*Exercise brief:*
Leave the pictures out and return every line below exactly.

*Data segment:*
....
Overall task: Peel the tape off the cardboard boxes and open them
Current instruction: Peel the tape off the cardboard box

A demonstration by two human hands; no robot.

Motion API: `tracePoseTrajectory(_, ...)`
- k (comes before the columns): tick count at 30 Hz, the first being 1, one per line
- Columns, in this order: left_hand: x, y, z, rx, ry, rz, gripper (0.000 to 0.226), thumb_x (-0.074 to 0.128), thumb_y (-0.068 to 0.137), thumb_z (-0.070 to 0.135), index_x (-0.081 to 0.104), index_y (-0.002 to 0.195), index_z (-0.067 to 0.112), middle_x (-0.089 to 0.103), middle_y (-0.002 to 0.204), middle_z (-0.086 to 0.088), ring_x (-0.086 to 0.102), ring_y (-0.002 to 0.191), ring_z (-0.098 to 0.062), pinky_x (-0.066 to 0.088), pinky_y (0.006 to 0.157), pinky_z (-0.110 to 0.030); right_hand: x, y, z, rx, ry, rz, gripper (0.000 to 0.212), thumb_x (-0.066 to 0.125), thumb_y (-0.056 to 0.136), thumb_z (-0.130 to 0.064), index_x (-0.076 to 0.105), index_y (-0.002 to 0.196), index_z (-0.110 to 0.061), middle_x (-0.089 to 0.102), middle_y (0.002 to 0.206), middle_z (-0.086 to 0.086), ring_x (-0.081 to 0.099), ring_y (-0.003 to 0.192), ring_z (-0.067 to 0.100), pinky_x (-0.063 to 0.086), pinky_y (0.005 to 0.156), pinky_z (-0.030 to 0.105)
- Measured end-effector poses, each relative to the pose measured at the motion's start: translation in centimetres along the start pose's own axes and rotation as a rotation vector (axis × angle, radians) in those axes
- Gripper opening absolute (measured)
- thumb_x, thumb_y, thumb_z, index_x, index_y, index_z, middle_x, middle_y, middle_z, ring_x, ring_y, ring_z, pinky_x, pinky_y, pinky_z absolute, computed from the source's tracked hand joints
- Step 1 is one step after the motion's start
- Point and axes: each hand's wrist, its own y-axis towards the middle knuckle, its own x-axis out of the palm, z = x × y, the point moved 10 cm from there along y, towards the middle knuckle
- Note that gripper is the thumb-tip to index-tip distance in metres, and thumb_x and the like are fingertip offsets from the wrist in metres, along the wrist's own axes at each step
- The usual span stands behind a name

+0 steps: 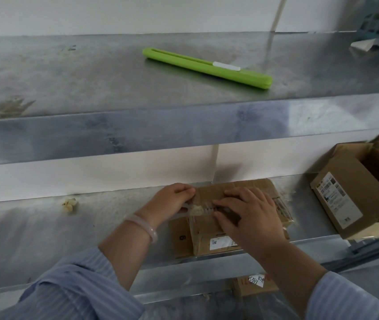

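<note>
Box (241, 184) sits on the lower shelf (45, 227), both my hands on it. L hand (172, 199) at its 9 o'clock end, fingers curled, pinching the bunched tape (196, 210). R hand (250, 215) spread flat, pressing the top. Opened box (345, 192) at 3 o'clock, apart. Green cutter (207, 68) at 12, on the upper shelf (68, 77).
</note>
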Motion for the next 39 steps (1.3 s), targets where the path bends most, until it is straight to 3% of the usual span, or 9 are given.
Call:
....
*Response to this exercise:*
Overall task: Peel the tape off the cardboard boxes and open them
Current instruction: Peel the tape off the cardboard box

A demonstration by two human hands; no robot.

Motion API: `tracePoseTrajectory(_, ...)`
- k (comes before the columns): tick count at 30 Hz, the first being 1, one per line
- Columns, in this order: left_hand: x, y, z, rx, ry, rz, gripper (0.000 to 0.226), thumb_x (-0.074 to 0.128), thumb_y (-0.068 to 0.137), thumb_z (-0.070 to 0.135), index_x (-0.081 to 0.104), index_y (-0.002 to 0.195), index_z (-0.067 to 0.112), middle_x (-0.089 to 0.103), middle_y (-0.002 to 0.204), middle_z (-0.086 to 0.088), ring_x (-0.086 to 0.102), ring_y (-0.002 to 0.191), ring_z (-0.098 to 0.062), pinky_x (-0.066 to 0.088), pinky_y (0.006 to 0.157), pinky_z (-0.110 to 0.030); right_hand: x, y, z, rx, ry, rz, gripper (0.000 to 0.212), thumb_x (-0.066 to 0.125), thumb_y (-0.056 to 0.136), thumb_z (-0.130 to 0.064), index_x (-0.076 to 0.105), index_y (-0.002 to 0.196), index_z (-0.110 to 0.061), middle_x (-0.089 to 0.102), middle_y (0.002 to 0.206), middle_z (-0.086 to 0.086), ring_x (-0.081 to 0.099), ring_y (-0.003 to 0.192), ring_z (-0.067 to 0.100), pinky_x (-0.063 to 0.086), pinky_y (0.005 to 0.156), pinky_z (-0.030 to 0.105)
- Measured end-effector poses, each relative to the pose measured at the motion's start: translation in centimetres along the start pose's own axes and rotation as a rotation vector (axis × angle, radians) in those axes
- Gripper opening absolute (measured)
- thumb_x, thumb_y, thumb_z, index_x, index_y, index_z, middle_x, middle_y, middle_z, ring_x, ring_y, ring_z, pinky_x, pinky_y, pinky_z absolute, computed from the source's tracked hand joints
- Step 1 is one step after the motion's start
- Point and axes: each hand's wrist, its own y-axis towards the middle knuckle, its own x-axis out of the palm, z = x × y, the point moved 10 cm from there along y, towards the middle knuckle
- Note that gripper is the thumb-tip to index-tip distance in metres, and thumb_x and the like are fingertip offsets from the wrist in metres, along the wrist's own axes at each step
- The usual span stands behind a name

+0 steps: 

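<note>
Box (241, 184) sits on the lower shelf (45, 227), both my hands on it. L hand (172, 199) at its 9 o'clock end, fingers curled, pinching the bunched tape (196, 210). R hand (250, 215) spread flat, pressing the top. Opened box (345, 192) at 3 o'clock, apart. Green cutter (207, 68) at 12, on the upper shelf (68, 77).
</note>
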Motion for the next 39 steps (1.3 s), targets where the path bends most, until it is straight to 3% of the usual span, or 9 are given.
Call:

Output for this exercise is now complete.